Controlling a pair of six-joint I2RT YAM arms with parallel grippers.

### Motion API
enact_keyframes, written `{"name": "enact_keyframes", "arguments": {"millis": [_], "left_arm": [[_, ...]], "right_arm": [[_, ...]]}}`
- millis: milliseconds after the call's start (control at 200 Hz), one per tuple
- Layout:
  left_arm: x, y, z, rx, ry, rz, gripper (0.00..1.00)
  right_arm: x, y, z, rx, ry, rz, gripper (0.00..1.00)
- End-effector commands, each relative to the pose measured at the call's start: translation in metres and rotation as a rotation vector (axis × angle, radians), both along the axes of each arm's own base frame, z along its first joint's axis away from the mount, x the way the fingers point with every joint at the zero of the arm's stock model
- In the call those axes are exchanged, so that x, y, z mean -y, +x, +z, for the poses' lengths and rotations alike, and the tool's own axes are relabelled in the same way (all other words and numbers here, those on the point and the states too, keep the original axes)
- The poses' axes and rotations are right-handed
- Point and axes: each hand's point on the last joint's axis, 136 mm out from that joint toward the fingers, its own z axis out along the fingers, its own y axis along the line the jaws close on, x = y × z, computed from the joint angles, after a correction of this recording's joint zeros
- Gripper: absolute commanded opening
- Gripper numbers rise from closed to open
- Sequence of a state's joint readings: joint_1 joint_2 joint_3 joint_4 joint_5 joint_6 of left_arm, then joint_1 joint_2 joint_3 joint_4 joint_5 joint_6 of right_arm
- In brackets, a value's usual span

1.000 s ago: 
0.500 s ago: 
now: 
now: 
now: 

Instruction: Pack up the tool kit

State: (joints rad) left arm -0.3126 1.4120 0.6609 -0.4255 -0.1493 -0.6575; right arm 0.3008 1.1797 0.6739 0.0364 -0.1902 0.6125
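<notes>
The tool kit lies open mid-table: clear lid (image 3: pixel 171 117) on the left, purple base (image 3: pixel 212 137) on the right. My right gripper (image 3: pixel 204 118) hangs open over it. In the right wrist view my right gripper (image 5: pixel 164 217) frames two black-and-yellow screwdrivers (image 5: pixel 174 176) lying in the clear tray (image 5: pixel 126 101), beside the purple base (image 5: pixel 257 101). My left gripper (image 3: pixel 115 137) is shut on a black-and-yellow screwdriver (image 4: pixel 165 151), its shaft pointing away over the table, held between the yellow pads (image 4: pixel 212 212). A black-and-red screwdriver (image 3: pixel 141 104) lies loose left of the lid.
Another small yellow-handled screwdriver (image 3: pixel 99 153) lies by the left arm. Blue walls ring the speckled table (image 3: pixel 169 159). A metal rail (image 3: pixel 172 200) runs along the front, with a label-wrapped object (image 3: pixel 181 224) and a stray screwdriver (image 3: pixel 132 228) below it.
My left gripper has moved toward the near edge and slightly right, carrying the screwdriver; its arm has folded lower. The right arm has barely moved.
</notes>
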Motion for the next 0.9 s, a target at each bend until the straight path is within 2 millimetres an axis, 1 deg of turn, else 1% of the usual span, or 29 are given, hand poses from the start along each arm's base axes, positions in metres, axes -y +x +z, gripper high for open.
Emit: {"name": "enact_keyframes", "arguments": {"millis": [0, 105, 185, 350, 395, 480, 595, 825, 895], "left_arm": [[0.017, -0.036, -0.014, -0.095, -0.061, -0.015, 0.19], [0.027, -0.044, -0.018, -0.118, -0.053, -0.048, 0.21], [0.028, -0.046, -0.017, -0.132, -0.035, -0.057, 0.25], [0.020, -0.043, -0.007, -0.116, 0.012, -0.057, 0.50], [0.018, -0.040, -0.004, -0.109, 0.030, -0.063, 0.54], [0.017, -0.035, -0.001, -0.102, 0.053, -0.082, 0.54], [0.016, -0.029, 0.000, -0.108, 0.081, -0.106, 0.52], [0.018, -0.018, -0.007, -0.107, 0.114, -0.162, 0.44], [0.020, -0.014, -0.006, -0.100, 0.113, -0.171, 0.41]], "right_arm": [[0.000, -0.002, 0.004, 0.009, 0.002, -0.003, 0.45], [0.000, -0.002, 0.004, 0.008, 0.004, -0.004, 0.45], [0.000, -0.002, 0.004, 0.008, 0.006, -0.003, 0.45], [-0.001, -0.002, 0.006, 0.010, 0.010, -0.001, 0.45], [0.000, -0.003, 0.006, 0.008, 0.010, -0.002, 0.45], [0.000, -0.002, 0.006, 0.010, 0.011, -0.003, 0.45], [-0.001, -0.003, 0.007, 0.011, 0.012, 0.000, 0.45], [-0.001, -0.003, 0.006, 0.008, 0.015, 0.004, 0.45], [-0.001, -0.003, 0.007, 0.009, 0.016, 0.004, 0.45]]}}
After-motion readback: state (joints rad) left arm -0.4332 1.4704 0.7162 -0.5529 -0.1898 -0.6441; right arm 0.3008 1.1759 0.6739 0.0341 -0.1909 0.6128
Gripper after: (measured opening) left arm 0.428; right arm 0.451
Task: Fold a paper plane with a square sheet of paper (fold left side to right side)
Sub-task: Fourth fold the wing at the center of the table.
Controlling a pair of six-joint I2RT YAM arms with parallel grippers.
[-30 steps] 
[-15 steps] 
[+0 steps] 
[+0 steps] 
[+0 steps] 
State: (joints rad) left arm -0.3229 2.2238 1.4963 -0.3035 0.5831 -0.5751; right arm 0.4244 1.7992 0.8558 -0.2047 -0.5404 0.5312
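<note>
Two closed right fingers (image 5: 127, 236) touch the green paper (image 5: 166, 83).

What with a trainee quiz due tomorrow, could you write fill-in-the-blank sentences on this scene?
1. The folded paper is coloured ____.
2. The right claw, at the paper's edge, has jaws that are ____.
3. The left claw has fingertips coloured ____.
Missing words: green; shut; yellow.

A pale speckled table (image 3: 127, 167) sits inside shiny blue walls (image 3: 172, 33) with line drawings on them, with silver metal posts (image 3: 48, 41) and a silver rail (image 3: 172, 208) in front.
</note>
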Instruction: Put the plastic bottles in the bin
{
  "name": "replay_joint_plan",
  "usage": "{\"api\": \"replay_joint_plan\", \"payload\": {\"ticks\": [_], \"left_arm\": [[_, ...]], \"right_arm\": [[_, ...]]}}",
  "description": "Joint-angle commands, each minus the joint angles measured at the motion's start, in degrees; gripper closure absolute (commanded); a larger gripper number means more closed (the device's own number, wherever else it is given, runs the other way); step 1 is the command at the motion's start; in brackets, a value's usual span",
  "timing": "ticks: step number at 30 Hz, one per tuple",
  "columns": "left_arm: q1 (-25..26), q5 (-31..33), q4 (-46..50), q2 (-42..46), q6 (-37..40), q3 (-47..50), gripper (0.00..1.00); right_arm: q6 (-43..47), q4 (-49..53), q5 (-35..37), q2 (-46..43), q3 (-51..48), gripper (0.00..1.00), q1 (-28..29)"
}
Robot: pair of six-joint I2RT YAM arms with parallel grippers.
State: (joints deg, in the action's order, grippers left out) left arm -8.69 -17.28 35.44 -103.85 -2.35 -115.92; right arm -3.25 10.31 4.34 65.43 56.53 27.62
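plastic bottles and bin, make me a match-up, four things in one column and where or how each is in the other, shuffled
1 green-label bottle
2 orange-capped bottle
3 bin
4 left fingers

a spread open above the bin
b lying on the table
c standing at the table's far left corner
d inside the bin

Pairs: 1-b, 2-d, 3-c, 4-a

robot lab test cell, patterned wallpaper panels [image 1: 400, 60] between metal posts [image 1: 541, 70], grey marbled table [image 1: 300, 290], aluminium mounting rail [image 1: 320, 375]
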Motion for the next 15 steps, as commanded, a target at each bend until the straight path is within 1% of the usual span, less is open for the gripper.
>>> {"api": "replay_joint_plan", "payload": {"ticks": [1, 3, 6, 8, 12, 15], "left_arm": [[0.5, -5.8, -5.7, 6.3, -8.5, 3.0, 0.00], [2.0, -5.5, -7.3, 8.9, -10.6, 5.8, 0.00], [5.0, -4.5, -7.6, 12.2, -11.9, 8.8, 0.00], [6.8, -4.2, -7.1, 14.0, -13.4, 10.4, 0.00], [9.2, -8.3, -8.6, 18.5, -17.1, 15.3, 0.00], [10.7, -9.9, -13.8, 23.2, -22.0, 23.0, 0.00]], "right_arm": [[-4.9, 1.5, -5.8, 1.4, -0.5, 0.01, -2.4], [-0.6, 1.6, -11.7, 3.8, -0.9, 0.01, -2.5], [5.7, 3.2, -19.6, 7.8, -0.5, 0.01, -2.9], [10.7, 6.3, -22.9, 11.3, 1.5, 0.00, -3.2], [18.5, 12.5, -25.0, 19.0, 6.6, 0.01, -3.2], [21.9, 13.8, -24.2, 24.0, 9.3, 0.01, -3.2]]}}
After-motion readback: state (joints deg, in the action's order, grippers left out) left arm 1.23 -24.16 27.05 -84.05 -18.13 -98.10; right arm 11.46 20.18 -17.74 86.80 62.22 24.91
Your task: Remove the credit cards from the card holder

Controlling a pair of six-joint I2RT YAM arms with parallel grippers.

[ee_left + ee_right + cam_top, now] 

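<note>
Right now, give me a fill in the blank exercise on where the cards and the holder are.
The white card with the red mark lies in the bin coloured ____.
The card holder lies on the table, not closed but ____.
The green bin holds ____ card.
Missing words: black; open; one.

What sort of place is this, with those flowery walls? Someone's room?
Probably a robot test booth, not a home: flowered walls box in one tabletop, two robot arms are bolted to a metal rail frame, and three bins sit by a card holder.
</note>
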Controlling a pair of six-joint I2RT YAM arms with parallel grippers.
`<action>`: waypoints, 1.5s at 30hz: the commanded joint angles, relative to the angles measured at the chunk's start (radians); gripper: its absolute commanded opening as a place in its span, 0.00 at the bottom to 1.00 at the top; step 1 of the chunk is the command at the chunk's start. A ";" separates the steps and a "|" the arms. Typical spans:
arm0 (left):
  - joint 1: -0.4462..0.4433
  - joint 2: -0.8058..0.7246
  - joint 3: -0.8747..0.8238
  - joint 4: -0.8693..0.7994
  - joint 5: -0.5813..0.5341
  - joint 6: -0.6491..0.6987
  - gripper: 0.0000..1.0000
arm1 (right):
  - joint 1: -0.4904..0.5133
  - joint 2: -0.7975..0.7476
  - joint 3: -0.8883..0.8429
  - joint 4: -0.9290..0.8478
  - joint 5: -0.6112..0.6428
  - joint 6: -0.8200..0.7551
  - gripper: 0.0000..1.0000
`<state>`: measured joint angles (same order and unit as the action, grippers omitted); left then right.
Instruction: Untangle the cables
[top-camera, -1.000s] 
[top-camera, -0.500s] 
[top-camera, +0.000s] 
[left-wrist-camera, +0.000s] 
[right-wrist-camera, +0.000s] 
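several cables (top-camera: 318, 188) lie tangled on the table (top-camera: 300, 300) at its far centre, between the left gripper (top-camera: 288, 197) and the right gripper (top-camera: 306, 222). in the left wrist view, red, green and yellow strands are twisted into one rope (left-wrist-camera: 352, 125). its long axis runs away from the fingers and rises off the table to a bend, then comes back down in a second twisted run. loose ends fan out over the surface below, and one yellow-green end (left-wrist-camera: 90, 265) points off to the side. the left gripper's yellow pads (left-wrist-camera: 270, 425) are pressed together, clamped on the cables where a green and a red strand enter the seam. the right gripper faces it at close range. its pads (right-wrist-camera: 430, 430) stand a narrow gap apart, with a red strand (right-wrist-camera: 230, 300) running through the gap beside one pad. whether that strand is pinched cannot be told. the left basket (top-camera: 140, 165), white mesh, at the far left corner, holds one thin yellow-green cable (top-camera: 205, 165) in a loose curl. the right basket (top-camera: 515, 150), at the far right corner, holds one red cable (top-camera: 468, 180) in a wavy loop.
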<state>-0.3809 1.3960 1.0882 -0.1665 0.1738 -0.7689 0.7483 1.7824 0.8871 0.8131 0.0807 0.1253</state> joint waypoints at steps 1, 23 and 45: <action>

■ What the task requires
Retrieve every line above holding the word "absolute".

■ Solved problem
- Gripper: absolute commanded opening
  "description": "Joint-angle commands, each minus the joint angles measured at the motion's start, in degrees; gripper closure absolute (commanded); a larger gripper number means more closed (the device's own number, wherever else it is given, runs the other way); step 1 is the command at the motion's start; in brackets, a value's usual span",
`<action>`: waypoints, 1.5s at 30hz: the commanded joint angles, relative to the angles measured at the chunk's start (radians); gripper: its absolute commanded opening as a place in its span, 0.00 at the bottom to 1.00 at the top; step 1 of the chunk is the command at the chunk's start. A ";" separates the steps and a "|" the arms. Typical spans:

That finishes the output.